■ Work to complete: Word for word, restate the lines from the start of the data down to the line with "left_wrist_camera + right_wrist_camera", both included.

■ Material shown:
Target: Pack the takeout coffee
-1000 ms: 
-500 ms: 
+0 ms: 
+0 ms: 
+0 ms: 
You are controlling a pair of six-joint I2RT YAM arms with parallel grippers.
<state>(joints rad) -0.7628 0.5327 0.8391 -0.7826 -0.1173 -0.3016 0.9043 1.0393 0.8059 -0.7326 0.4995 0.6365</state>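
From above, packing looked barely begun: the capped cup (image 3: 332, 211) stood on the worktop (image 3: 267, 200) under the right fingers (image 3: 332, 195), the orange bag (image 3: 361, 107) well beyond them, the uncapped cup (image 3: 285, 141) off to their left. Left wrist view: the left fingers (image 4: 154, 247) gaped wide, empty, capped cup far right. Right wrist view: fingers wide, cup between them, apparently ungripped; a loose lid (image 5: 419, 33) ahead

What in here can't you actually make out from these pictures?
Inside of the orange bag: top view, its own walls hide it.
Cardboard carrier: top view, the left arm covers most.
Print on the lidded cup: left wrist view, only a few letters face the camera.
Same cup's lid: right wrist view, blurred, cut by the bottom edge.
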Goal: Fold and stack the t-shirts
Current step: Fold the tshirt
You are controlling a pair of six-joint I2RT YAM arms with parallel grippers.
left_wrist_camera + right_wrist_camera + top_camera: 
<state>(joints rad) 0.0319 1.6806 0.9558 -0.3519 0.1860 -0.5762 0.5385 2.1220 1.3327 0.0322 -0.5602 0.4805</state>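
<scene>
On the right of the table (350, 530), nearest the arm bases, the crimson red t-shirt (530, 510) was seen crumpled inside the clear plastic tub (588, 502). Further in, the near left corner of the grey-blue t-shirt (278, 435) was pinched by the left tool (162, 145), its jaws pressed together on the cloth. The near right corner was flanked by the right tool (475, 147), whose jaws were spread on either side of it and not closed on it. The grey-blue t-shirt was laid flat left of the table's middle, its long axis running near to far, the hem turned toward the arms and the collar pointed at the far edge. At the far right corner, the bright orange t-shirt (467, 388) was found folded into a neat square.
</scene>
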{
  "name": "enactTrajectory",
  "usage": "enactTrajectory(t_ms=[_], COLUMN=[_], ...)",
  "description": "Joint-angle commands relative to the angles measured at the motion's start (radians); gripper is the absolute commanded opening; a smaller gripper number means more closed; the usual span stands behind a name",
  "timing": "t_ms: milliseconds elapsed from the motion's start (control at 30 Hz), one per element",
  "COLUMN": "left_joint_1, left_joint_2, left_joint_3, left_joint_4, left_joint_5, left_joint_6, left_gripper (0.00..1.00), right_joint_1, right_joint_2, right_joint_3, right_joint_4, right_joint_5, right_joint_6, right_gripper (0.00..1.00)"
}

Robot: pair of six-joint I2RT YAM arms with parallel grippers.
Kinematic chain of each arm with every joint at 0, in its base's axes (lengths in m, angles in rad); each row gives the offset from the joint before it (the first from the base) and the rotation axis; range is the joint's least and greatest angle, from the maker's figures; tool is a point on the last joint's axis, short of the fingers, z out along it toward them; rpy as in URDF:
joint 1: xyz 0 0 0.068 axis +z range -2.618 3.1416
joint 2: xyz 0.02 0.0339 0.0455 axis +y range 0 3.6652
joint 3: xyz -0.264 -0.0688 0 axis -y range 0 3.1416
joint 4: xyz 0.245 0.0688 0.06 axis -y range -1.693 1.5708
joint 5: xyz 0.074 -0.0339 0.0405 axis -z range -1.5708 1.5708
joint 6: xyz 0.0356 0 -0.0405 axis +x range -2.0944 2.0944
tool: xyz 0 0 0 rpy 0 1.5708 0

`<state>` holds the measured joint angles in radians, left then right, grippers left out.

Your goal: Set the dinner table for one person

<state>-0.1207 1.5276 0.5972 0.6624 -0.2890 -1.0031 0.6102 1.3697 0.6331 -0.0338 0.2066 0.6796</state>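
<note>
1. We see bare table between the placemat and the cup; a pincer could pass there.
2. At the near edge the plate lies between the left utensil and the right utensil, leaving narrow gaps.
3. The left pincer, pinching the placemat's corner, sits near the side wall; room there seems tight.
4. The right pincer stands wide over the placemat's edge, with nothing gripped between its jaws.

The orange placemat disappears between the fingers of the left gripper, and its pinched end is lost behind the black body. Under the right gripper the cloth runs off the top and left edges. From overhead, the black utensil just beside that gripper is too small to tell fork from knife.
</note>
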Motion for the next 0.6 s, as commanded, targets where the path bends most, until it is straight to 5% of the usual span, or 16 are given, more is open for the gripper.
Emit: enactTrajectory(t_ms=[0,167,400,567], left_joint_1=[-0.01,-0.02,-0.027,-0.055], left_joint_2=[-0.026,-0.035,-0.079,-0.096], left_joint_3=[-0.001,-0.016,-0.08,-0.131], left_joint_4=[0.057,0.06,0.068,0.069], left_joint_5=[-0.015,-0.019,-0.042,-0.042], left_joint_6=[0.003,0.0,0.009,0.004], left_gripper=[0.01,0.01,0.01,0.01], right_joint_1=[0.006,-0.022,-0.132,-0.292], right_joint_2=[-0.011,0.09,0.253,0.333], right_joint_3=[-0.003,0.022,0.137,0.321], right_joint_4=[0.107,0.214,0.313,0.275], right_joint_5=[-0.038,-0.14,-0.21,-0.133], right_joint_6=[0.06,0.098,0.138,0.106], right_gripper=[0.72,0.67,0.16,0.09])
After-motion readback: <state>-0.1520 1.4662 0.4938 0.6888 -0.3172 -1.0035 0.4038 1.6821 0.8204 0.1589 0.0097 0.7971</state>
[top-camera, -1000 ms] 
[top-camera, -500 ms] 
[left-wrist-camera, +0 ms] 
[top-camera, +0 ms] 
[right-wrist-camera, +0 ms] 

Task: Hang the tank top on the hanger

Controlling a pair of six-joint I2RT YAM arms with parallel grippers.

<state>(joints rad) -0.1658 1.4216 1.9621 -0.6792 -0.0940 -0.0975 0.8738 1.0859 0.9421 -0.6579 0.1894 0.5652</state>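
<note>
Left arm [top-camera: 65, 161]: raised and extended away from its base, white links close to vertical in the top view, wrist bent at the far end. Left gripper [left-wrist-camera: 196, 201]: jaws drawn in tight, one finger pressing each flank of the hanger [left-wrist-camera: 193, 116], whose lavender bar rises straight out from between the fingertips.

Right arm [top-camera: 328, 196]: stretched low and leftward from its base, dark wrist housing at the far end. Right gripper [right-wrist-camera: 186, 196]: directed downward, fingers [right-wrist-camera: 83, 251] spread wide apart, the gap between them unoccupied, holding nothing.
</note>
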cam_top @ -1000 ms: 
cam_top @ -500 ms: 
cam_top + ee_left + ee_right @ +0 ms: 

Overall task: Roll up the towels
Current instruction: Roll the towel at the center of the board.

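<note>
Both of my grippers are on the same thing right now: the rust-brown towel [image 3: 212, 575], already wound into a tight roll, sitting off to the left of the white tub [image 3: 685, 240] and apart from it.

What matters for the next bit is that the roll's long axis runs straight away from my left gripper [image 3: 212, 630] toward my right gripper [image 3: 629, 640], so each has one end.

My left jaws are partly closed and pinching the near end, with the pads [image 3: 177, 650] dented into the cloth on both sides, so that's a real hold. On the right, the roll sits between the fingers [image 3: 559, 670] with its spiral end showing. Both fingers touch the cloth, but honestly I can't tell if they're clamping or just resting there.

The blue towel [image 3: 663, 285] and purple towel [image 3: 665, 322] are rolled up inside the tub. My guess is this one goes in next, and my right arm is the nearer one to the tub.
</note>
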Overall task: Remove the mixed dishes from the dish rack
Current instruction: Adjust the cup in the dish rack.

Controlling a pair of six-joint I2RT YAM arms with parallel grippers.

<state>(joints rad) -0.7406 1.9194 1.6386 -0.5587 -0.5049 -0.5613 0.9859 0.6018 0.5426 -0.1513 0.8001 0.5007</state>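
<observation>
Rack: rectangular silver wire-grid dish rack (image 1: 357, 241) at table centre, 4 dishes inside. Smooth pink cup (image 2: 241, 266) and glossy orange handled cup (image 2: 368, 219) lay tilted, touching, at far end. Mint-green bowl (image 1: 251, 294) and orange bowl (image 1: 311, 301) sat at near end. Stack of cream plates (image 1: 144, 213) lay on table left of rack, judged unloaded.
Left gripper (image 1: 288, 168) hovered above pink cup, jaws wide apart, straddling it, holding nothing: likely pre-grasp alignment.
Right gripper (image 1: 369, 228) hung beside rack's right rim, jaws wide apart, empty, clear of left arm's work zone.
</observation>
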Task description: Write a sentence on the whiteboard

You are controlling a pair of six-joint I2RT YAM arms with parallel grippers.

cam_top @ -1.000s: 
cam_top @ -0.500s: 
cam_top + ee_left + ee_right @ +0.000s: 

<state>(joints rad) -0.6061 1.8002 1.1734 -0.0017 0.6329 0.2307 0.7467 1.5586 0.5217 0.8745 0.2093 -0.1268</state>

■ Answer area:
Target: Pack the takeout coffee
-1000 ms: 
-500 ms: 
+0 ms: 
+0 ms: 
+0 ms: 
You are controlling a pair of six-joint I2RT YAM arms with parallel grippers.
<state>(joints rad) -0.7628 0.5327 0.8391 -0.7826 -0.1173 -0.3016 0.9043 1.0393 0.8059 -0.7326 0.4995 0.6365</state>
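From above, packing looked barely begun: the capped cup (image 3: 332, 211) stood on the worktop (image 3: 267, 200) under the right fingers (image 3: 332, 195), the orange bag (image 3: 361, 107) well beyond them, the uncapped cup (image 3: 285, 141) off to their left. Left wrist view: the left fingers (image 4: 154, 247) gaped wide, empty, capped cup far right. Right wrist view: fingers wide, cup between them, apparently ungripped; a loose lid (image 5: 419, 33) ahead

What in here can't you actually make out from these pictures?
Inside of the orange bag: top view, its own walls hide it.
Cardboard carrier: top view, the left arm covers most.
Print on the lidded cup: left wrist view, only a few letters face the camera.
Same cup's lid: right wrist view, blurred, cut by the bottom edge.
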Goal: Fold and stack the t-shirts
Current step: Fold the tshirt
You are controlling a pair of six-joint I2RT YAM arms with parallel grippers.
left_wrist_camera + right_wrist_camera + top_camera: 

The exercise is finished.